Ver, viver e ter tudo de novo e de trás pra frente.
O porta-retratos caído, partido, estilhaçado sobre o chão.
Os rostos divididos por uma fissura no papel. Até que a celulose se refaz e a
fissura se desfaz. Aos poucos, os fragmentos de vidro fino se aproximam e se
encontram, também apagando qualquer vestígio de imperfeição que pudesse ficar para
trás. A madeira encontra suas arestas e os vértices se unem, enquadrando a
figura sob o vidro translúcido. Num movimento antigravitacional, o corpo desliza
pelo vento e baila em direção à lisa superfície da penteadeira.

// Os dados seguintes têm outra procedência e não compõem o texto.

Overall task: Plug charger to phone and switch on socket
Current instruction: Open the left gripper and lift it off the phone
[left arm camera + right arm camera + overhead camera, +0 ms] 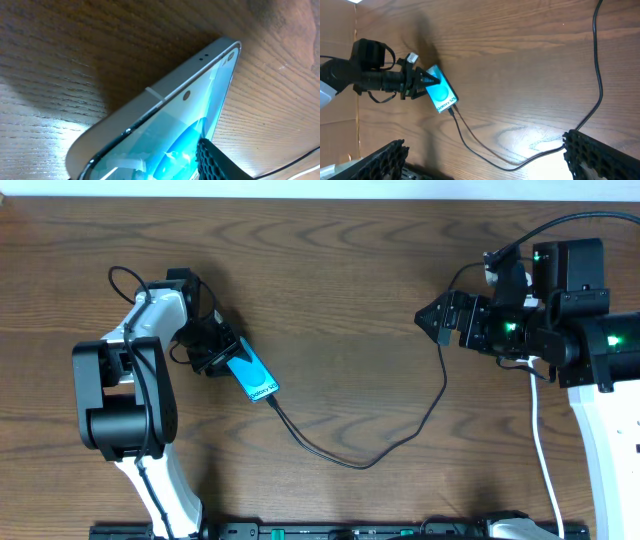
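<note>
left claw: the left gripper [228,360] was clamped on the small rectangular phone [254,378] with the bright turquoise screen, pinching its upper end; a black textured finger [216,161] lay right on the glass in the wrist view.
phone: it sat at the left of the dark wood-grain table [340,250], slanted, with its lower end pointing towards the middle. it looked pinned there so it wouldn't slide under a plug's push. whether it lay flat or tipped, i couldn't tell.
charger: the long thin black charger cable [360,464] met the phone's free end with its small black plug tip [451,111]. it looked seated, though the port was too small to confirm.
cable run: from the phone it looped across the wood, then rose towards the right arm.
right claw: the right gripper [430,318] was well apart from the phone, fingers spread wide in its own camera, gripping nothing. the cable passed just beside one finger.
socket: only what looked like the rounded end of the white power strip [516,526] showed at the bottom edge. its thicker white cord [540,445] ran up beside the right arm. the switch was not visible.
call: plugging looked done, and the free right claw seemed best placed for the switch.
</note>
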`<action>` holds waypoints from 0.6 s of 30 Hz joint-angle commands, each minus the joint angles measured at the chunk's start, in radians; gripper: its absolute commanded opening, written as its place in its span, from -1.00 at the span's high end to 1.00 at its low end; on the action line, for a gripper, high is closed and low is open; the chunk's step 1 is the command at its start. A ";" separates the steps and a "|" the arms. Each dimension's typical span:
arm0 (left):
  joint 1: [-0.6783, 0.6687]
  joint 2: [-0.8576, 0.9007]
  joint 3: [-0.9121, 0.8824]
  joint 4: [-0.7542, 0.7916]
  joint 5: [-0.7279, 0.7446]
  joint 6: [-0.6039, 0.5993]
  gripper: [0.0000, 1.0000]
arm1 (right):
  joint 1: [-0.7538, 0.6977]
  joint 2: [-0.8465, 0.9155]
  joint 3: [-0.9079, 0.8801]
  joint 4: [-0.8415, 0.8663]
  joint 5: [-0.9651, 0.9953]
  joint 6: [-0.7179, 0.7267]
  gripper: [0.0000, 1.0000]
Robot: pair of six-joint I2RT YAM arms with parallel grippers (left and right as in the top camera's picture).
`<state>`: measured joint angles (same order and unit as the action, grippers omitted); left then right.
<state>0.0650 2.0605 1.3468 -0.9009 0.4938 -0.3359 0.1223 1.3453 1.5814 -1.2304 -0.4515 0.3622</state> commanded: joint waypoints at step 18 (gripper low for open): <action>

Então observo com olhos cansados a imagem de nós dois, e
assim o faço pelo simples fazer, ou talvez para me lembrar de que gosto de me
lembrar de você, embora essa lembrança me faça querer me afastar. Controverso,
incerto, inseguro, inexplicável e encerrado.
Acabou. O que restam são estilhaços, e tudo o que se pode
fazer é rebobinar e admirar por um instante, que deve ser breve, e depois
varrer os cacos para debaixo do tapete, guardar os pedaços do porta-retratos e
manter a fotografia guardada onde ninguém saiba, pois ela é a parte mais
importante dessa cena (que se repete e se repete), até que um dia ela se
desgaste e vá para aquela caixinha velha, onde ficam todas as outras fotos de
menor valor.
Mas por enquanto deixe-a na segunda gaveta, por favor.